Every entry is to be restated exactly; pictures are not part of the copy.

# # # # #

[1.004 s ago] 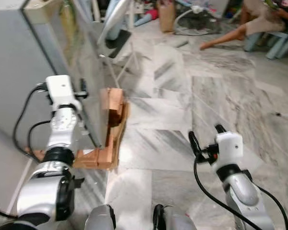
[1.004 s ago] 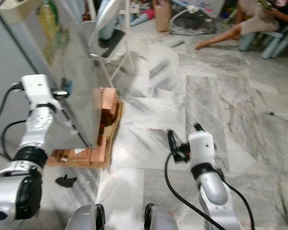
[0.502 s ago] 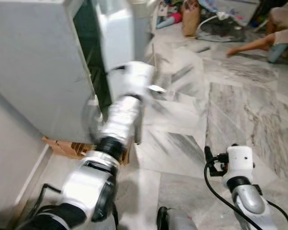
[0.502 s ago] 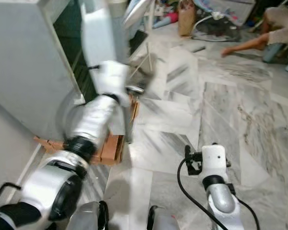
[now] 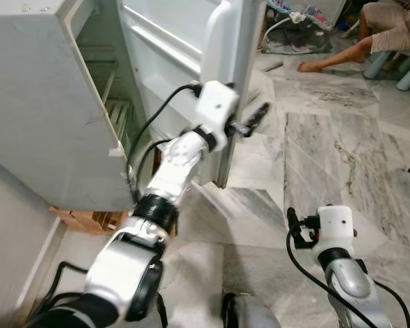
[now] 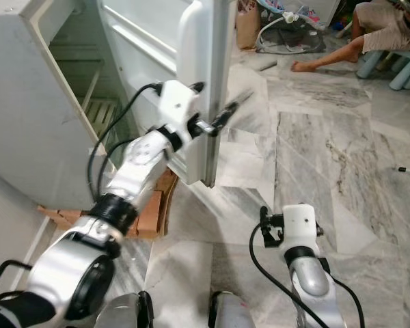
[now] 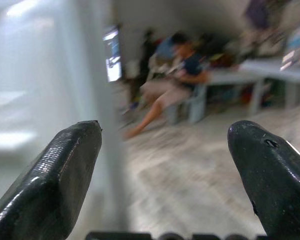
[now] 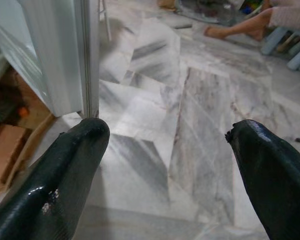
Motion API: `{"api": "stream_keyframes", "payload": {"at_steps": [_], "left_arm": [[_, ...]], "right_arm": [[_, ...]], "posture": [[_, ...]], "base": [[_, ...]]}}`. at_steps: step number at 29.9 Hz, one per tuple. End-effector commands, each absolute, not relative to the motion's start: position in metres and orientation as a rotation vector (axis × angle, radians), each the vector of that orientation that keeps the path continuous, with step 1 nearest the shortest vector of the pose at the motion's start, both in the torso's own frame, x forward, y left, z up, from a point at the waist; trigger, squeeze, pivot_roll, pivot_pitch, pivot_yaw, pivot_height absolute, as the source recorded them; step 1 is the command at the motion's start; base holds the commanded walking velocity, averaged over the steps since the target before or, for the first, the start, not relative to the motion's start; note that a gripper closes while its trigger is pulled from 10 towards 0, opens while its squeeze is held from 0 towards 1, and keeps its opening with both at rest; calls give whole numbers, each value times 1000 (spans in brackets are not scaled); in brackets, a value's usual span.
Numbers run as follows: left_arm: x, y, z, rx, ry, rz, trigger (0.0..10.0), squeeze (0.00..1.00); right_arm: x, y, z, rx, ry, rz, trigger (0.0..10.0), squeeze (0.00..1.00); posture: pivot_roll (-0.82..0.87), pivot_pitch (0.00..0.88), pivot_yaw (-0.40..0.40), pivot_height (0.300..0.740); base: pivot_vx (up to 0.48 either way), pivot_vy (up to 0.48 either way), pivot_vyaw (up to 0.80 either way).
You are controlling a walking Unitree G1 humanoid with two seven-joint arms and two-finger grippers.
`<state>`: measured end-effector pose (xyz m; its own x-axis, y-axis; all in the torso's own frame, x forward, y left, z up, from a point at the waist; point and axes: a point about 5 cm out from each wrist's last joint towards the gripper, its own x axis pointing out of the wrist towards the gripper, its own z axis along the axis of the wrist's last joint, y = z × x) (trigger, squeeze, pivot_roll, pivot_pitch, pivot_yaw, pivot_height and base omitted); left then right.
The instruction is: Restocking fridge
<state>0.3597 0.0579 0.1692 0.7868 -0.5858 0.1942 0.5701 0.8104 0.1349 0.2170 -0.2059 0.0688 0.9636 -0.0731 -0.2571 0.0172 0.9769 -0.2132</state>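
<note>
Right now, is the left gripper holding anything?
No, the left gripper is open, with blurred floor and a seated person between its fingers.

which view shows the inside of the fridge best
The left eye view: the fridge interior lies open past the door, with shelves visible. The right eye view gives a similar, slightly narrower look. The right wrist view catches just the door's lower edge; the left wrist view has a blurred pale door edge.

One white fridge [image 5: 48, 102] stands with its one door [image 6: 198, 89] swung open. Beneath the fridge sits one wooden pallet [image 5: 96, 220]. One person [image 5: 379, 31] sits beyond the fridge, across the floor. Two grippers show: left gripper [image 7: 167, 165], right gripper [image 8: 165, 170].
</note>
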Motion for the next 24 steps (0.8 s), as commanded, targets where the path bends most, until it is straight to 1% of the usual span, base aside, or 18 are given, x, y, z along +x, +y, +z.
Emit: {"api": "stream_keyframes", "payload": {"at_steps": [1,4,5,6,8,11,15,16,19,24], "left_arm": [[356,78,159,66,-197,-568,10000,0],[346,96,148,99,-175,-511,10000,0],[346,96,148,99,-175,-511,10000,0],[336,107,141,109,-163,-473,10000,0],[328,113,135,92,-143,-432,10000,0],[326,114,134,92,-142,-426,10000,0],[312,120,126,106,-136,-404,10000,0],[310,122,121,107,-123,-398,10000,0],[305,126,116,119,-107,-393,10000,0],[297,131,112,129,-76,-385,10000,0]], "right_arm": [[222,-205,72,-205,252,-55,10000,0],[229,-198,81,-157,204,-62,10000,0],[229,-198,81,-157,204,-62,10000,0],[236,-191,87,-147,157,-57,10000,0],[242,-185,95,-115,92,-16,10000,0],[243,-184,97,-99,73,-13,10000,0],[248,-169,106,-76,54,78,10000,0],[249,-168,106,-58,60,77,10000,0],[248,-168,109,-19,27,73,10000,0],[246,-168,106,-18,36,62,10000,0]], "posture": [[-107,83,8,740],[-88,79,13,740],[-88,79,13,740],[-85,77,18,740],[-56,81,27,740],[-48,80,29,740],[-48,90,23,740],[-54,104,14,740],[-55,104,8,740],[-52,101,7,740]], "base": [[277,0,0],[339,0,0],[401,0,0],[431,0,0],[437,0,0],[442,0,0],[447,0,0],[454,0,0],[451,0,0],[432,0,0]]}}
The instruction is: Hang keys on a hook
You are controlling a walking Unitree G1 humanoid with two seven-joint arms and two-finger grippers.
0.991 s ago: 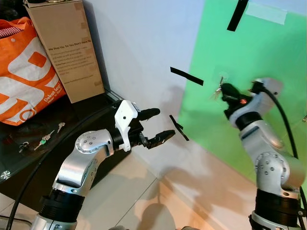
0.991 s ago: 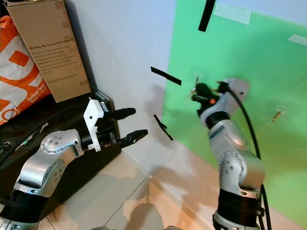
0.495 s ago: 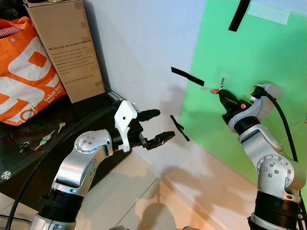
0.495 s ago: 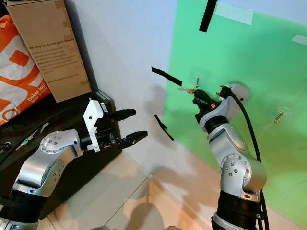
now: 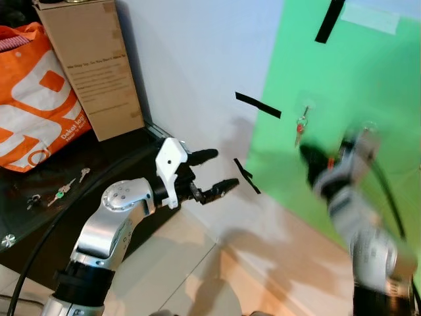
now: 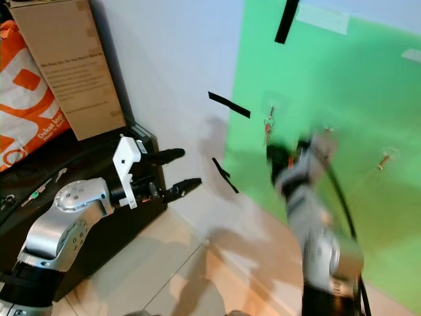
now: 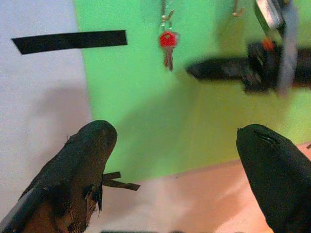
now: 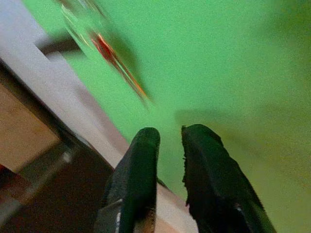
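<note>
- At the far left one orange bag (image 5: 33, 92) stood on the dark tabletop (image 5: 112, 155), with one brown cardboard box (image 5: 89, 66) just beside it at its 3 o'clock.
- A few loose keys (image 5: 62, 191) lay on the tabletop at 6 o'clock from the bag; their exact count could not be told.
- The left hand (image 5: 214, 174) was held out over the tabletop's edge, its two black fingers spread apart and gripping nothing.
- Four strips of black tape (image 5: 258, 105) were stuck to the wall: one at the top, one at the green sheet's edge and two crossed lower down.
- One bunch of keys with a red tag (image 7: 167, 41) hung on a hook on the green sheet (image 5: 355, 85), free of both hands.
- The right hand (image 5: 309, 155), blurred, sat at 5 o'clock from the hung keys, near them but apart; its two fingers (image 8: 141, 165) stood almost together with only a narrow gap, holding nothing.
</note>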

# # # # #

▶ _Exercise response_:
[1.004 s ago] 
[1.004 s ago] 
[0.502 s ago] 
[0.502 s ago] 
[now] 
[now] 
[now] 
[now] 
Motion API: `{"api": "stream_keyframes", "payload": {"at_steps": [_], "left_arm": [[_, ...]], "right_arm": [[_, ...]], "posture": [[_, ...]], "base": [[_, ...]]}}`. at_steps: step number at 29.9 Hz, one per tuple. End-effector commands, each absolute, not relative to the motion's start: position in metres and orientation as a rotation vector (axis × angle, radians), each the vector of that orientation that keeps the path continuous, with step 1 nearest the shortest vector of the pose at the motion's start, both in the torso's own frame, x forward, y left, z up, from a point at the waist; trigger, squeeze, pivot_roll, pivot_pitch, pivot_yaw, pivot_height absolute, as the source recorded them; step 1 is the command at the motion's start; base holds the commanded walking velocity, averaged over the steps since the target before or, for the first, the start, not relative to the motion's start; note that a gripper closes while its trigger is pulled from 10 towards 0, opens while its squeeze is held from 0 towards 1, and keeps its opening with both at rest; calls give whole numbers, each value times 1000 (spans in brackets are not scaled); in brackets, a value's usual span.
Numbers run as follows: left_arm: x, y, z, rx, ry, rz, trigger (0.0..10.0), squeeze (0.00..1.00); right_arm: x, y, z, rx, ry, rz, trigger (0.0..10.0), squeeze (0.00..1.00); posture: pivot_roll (-0.82..0.87), pivot_pitch (0.00..0.88), pivot_yaw (-0.40..0.40), pivot_height (0.300..0.740); base: pivot_vx (up to 0.48 either way), pivot_vy (up to 0.48 either way), pivot_vyaw (up to 0.80 either way).
You are controlling a walking Unitree G1 humanoid with two seven-joint arms and two-finger grippers.
`<state>`: measured end-effector pose (xyz m; its own x-axis, y-axis; all in the torso's own frame, x forward, y left, z up, from a point at the waist; point and axes: a point about 5 cm out from each wrist's last joint towards the gripper, its own x axis pointing out of the wrist towards the gripper, its own z axis along the axis of the wrist's last joint, y = z × x) (trigger, squeeze, pivot_roll, pivot_pitch, pivot_yaw, pivot_height and base omitted); left then right.
The instruction is: Restocking fridge
<state>0.3597 0.0579 0.1692 0.7868 -0.5858 0.1942 0.5701 0.8104 0.1349 0.2170 -0.2059 0.0688 0.9636 -0.0731 -0.2571 0.0172 0.9769 -0.2132</state>
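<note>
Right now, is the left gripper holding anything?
No, the left gripper is open, with blurred floor and a seated person between its fingers.

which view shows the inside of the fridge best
The left eye view: the fridge interior lies open past the door, with shelves visible. The right eye view gives a similar, slightly narrower look. The right wrist view catches just the door's lower edge; the left wrist view has a blurred pale door edge.

One white fridge [image 5: 48, 102] stands with its one door [image 6: 198, 89] swung open. Beneath the fridge sits one wooden pallet [image 5: 96, 220]. One person [image 5: 379, 31] sits beyond the fridge, across the floor. Two grippers show: left gripper [image 7: 167, 165], right gripper [image 8: 165, 170].
</note>
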Motion for the next 24 steps (0.8 s), as commanded, targets where the path bends most, until it is straight to 1% of the usual span, base aside, or 18 are given, x, y, z along +x, +y, +z.
Emit: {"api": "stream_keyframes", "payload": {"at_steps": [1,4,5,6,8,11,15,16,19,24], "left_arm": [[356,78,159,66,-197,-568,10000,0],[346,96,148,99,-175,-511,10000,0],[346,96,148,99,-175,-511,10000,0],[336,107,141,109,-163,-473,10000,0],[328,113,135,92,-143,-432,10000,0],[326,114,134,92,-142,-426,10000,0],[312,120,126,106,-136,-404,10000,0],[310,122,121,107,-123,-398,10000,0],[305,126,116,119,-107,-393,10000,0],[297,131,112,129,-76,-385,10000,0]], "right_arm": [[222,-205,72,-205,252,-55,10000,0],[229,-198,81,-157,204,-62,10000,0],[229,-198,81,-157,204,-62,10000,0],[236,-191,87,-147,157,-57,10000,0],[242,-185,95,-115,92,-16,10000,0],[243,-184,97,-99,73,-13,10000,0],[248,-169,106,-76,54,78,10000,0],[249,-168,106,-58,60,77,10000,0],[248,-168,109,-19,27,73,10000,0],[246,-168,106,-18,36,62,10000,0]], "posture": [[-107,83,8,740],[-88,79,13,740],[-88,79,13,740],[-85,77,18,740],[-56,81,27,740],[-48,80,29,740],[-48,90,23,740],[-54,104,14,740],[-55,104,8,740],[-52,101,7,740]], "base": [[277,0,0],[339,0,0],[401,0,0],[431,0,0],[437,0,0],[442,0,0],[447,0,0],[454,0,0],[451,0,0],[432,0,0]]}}
The instruction is: Hang keys on a hook
You are controlling a walking Unitree G1 humanoid with two seven-joint arms and two-finger grippers.
0.991 s ago: 
0.991 s ago: 
0.495 s ago: 
0.495 s ago: 
now: 
now: 
now: 
now: 
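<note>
- At the far left one orange bag (image 5: 33, 92) stood on the dark tabletop (image 5: 112, 155), with one brown cardboard box (image 5: 89, 66) just beside it at its 3 o'clock.
- A few loose keys (image 5: 62, 191) lay on the tabletop at 6 o'clock from the bag; their exact count could not be told.
- The left hand (image 5: 214, 174) was held out over the tabletop's edge, its two black fingers spread apart and gripping nothing.
- Four strips of black tape (image 5: 258, 105) were stuck to the wall: one at the top, one at the green sheet's edge and two crossed lower down.
- One bunch of keys with a red tag (image 7: 167, 41) hung on a hook on the green sheet (image 5: 355, 85), free of both hands.
- The right hand (image 5: 309, 155), blurred, sat at 5 o'clock from the hung keys, near them but apart; its two fingers (image 8: 141, 165) stood almost together with only a narrow gap, holding nothing.
</note>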

That is the complete output for this exercise.